Gordon Brown’s gaffe today in calling an old woman a bigot for her opinions on Eastern Europeans belies bigger problems for a party now faced with becoming obsolete.The rise of the Liberal Democrats, through leader Nick Clegg’s masterful performances in the country’s first televised debates, is putting pressure on a Labour Party which has been considered the only other since the 1920s.
Then, the Liberal Party lost its opposition place due to a rise in the upstart Labour Party, which better represented the country’s growing electorate after World War I.
Now, the Liberal Democrats are making moves in the polls, either in the lead or right behind the Conservatives. Their supporters are growing, and many are coming from the country’s middle ground, where Labour has claimed dominance since the rise of Tony Blair in the late 1990s.

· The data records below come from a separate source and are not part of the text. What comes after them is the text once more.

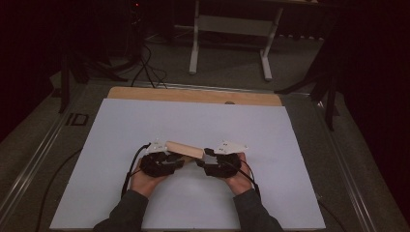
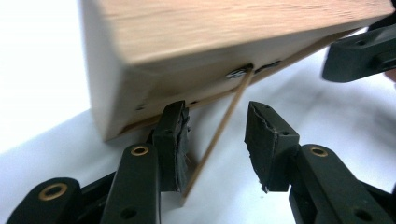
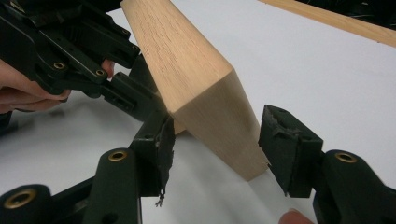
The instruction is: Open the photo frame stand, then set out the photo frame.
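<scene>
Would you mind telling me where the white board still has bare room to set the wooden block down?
The white board is bare beyond the wooden block, up to the far wooden strip, and along both side edges. It is crowded near the middle, around both hands.

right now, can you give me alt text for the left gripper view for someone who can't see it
A pale wooden block is seen from below, tilted above a white table. The left gripper stands open under it, a thin wooden stick slanting between its jaws from a small metal fitting. Part of the right gripper shows at the block's far end.
</scene>
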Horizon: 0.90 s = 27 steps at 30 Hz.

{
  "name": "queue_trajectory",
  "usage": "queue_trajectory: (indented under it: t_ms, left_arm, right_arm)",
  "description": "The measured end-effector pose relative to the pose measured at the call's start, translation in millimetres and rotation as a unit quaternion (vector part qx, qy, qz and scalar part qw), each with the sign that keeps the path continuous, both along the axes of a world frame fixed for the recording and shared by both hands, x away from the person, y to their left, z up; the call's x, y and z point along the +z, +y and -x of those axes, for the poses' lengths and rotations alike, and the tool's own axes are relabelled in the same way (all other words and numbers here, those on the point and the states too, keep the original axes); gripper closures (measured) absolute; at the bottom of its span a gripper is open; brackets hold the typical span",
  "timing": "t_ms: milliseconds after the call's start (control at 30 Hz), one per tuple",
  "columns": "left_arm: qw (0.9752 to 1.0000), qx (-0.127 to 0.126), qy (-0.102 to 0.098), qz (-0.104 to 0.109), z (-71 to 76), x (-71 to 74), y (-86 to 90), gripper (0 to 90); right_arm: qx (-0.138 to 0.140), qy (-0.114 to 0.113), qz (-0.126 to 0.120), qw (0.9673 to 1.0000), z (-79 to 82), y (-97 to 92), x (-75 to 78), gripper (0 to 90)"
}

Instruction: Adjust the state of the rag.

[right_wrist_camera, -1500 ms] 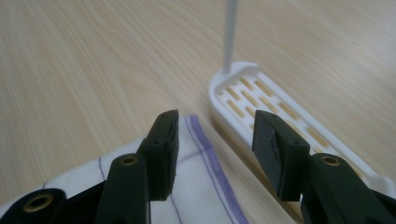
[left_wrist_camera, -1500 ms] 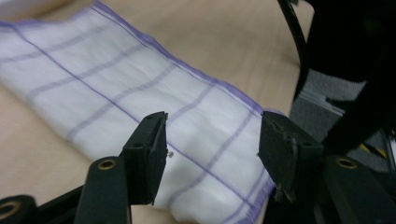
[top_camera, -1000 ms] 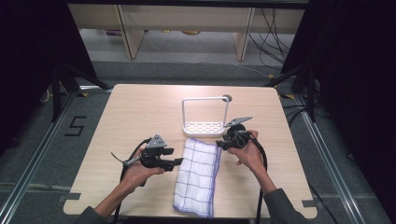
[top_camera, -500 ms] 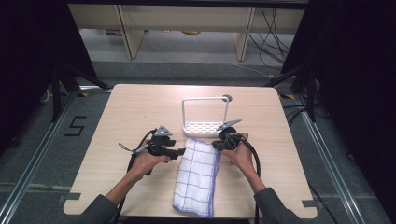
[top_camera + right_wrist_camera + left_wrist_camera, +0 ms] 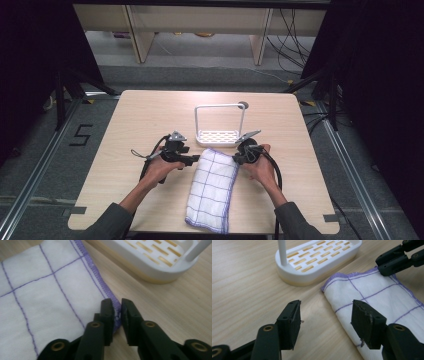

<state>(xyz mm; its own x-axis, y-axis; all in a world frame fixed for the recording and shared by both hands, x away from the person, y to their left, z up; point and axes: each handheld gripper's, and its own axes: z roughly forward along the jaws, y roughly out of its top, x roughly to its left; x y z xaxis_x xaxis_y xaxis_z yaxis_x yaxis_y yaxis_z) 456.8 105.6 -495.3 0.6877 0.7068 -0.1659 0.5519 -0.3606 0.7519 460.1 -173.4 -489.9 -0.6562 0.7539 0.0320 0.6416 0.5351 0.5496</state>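
1. The folded cloth (image 5: pixel 212 189) lies at the near middle of the desk (image 5: pixel 130 115), and both grippers work at its far corners; I judge this the grasping step.
2. The right gripper (image 5: pixel 118 308), at 3 o'clock of the cloth's far edge, pinches the purple hem; its jaws have just been opening a little, with the hem between them.
3. The left gripper (image 5: pixel 325 317) stands released at 9 o'clock, astride the cloth's edge. Next it must close on that corner.
4. Behind, at 12 o'clock, stands the white rack (image 5: pixel 220 125).
5. Since a second ago the left gripper came closer to the cloth.
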Motion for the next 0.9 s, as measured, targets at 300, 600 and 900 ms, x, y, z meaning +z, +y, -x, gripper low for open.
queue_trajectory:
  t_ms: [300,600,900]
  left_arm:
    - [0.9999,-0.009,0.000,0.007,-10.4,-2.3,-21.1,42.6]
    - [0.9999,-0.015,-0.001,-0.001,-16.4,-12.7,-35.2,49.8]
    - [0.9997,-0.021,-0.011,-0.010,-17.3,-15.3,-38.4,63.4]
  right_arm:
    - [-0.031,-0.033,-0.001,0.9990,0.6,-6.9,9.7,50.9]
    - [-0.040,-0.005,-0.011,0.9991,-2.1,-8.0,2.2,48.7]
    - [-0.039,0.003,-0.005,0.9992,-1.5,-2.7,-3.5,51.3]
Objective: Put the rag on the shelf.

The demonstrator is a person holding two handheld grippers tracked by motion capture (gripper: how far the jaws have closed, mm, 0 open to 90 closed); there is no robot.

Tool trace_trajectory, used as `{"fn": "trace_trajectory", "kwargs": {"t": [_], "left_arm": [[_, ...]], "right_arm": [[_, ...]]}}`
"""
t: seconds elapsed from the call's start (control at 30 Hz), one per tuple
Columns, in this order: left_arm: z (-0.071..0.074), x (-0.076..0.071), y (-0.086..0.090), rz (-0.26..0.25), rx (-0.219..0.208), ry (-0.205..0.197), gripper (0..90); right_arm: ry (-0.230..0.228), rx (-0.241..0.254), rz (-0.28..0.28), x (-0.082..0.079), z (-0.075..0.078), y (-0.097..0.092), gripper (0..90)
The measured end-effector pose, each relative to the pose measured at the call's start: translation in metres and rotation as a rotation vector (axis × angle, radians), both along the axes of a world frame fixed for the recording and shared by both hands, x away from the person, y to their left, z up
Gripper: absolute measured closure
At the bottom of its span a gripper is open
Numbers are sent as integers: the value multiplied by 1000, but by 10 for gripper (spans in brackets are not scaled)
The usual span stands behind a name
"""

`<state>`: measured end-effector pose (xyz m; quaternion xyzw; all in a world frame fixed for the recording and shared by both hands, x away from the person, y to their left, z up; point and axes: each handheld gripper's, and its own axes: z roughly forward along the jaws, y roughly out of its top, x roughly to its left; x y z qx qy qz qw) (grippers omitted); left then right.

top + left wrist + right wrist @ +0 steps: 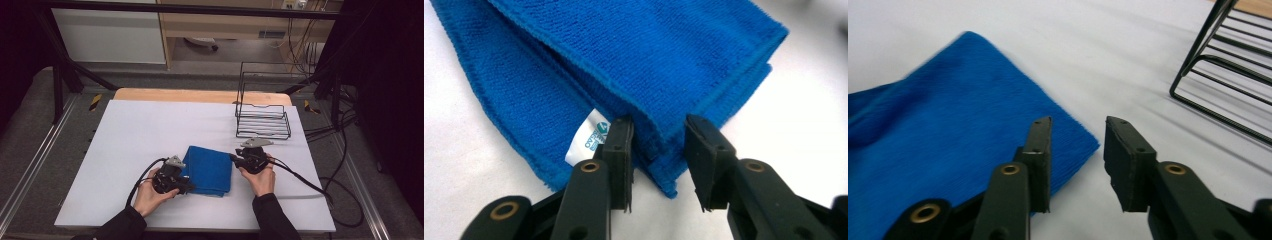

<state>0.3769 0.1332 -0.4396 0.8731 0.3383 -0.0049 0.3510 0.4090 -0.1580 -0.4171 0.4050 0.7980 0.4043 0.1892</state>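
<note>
With the folded blue cloth [210, 170] at the lower middle of the worktop [130, 135], we should slide the half-open left claw [658, 150] deeper over its corner before closing, while the right claw [1077, 150] waits open, holding nothing

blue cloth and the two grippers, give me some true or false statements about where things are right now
1. The blue cloth lies folded on the white table. True.
2. The wire rack holds the cloth. False: the rack is empty and stands beyond the cloth, toward the table's far right.
3. The left gripper has a corner of the cloth between its parted jaws. True; whether the pads press on it cannot be told.
4. The right gripper is clamped on the cloth. False: its jaws stand apart at the cloth's corner, with bare table in the gap.
5. A white label shows at the cloth's edge in the left gripper view. True.
6. The cloth is red. False: it is blue.
</note>
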Motion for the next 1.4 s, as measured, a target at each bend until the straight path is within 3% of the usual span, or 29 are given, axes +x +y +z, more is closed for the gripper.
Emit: {"fn": "trace_trajectory", "kwargs": {"t": [0.17,0.3,0.4,0.57,0.63,0.73,0.87,0.93,1.03,1.1,1.2,1.27,1.3,1.4], "left_arm": [[-1,-3,1,38,4,5,694],[-1,-4,0,54,21,-6,840],[1,-4,1,46,20,-11,880],[23,-2,11,56,-38,-54,887],[30,1,16,67,-26,-71,888],[30,9,21,85,32,-100,888],[19,17,27,85,38,-55,888],[12,16,27,77,54,-56,886],[6,13,25,54,62,-72,870],[5,11,23,47,68,-93,848],[2,10,22,48,94,-126,730],[2,10,23,53,93,-130,681],[4,10,25,56,90,-138,647],[11,8,29,67,54,-154,579]], "right_arm": [[3,26,37,-24,5,-9,568],[12,32,57,-35,1,-13,545],[22,46,71,-39,-1,-12,525],[35,74,90,-45,0,-7,487],[42,80,102,-48,-1,-2,473],[69,91,108,-49,-5,5,438],[110,67,104,-50,-13,18,414],[126,79,92,-51,-17,23,410],[172,88,53,-53,-26,30,395],[169,69,27,-56,-29,32,395],[174,43,6,-60,-31,36,404],[187,30,18,-62,-36,41,435],[170,20,11,-63,-36,43,475],[178,34,-5,-67,-36,48,585]]}}
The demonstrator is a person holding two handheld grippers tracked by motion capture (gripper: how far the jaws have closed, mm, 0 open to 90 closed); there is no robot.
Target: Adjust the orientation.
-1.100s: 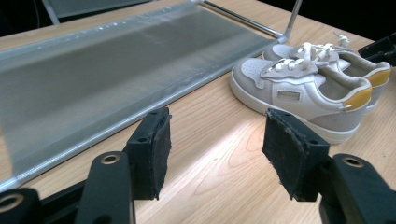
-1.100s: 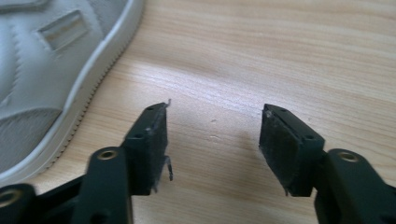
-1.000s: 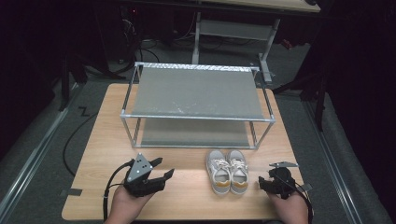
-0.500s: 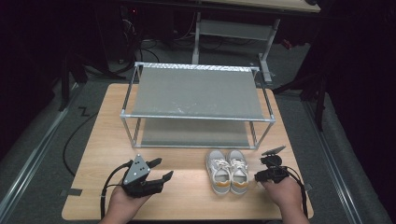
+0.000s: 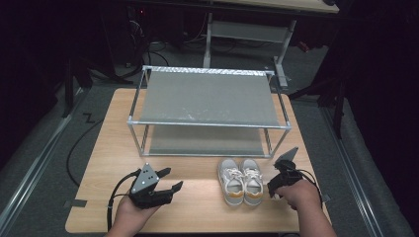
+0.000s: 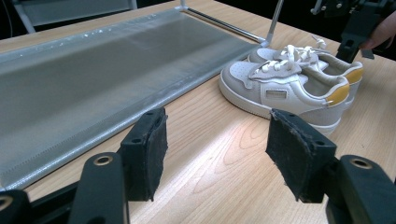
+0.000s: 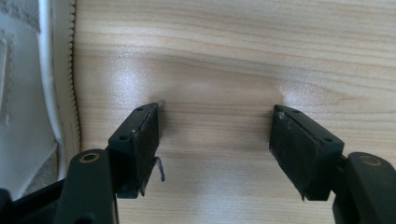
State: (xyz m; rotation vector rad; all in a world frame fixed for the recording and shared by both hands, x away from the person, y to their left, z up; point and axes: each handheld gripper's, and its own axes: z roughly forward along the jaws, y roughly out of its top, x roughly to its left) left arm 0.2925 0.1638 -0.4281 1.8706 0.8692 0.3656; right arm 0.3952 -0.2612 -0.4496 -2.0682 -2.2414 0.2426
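Sneakers (image 5: 240,180) sit paired on the table (image 5: 197,207), near a two-tier rack (image 5: 207,98) (nothing between). Right tongs (image 5: 273,190), jaws just widening, hover empty just beside them; left tongs (image 5: 168,180) rest open, well left.

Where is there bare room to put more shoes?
The rack's top shelf is bare, and the lower shelf looks bare too. The table is free between the left claw and the shoes. It is crowded by the right claw.
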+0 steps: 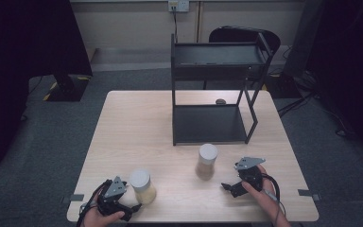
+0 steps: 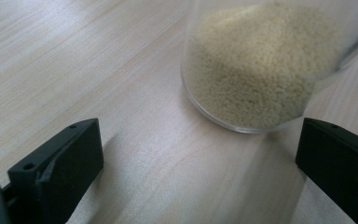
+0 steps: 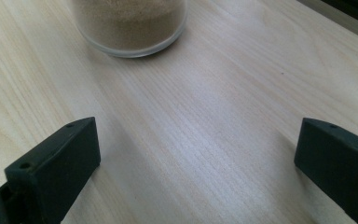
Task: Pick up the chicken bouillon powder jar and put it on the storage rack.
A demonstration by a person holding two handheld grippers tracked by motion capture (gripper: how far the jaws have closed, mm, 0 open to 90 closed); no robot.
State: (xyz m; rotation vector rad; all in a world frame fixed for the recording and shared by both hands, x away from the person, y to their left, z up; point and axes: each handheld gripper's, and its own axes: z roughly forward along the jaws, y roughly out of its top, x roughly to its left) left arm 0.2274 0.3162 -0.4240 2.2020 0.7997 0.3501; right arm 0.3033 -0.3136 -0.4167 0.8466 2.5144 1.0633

In the event of a coalition government, the Liberal Democrats may choose to work with the Conservatives leaving Labour outside government for the first time since 1997.
But the party would also require the Conservatives to change rules on how MPs are voted for, potentially making the system proportionally representative. In a new election, which could be called as early as the fall, the Liberal Democrats could win a majority or even place second, with Labour falling to third.
Labour then wouldn’t even be chief opposition party, and could face a series of high profile defections to the Liberal Democrats.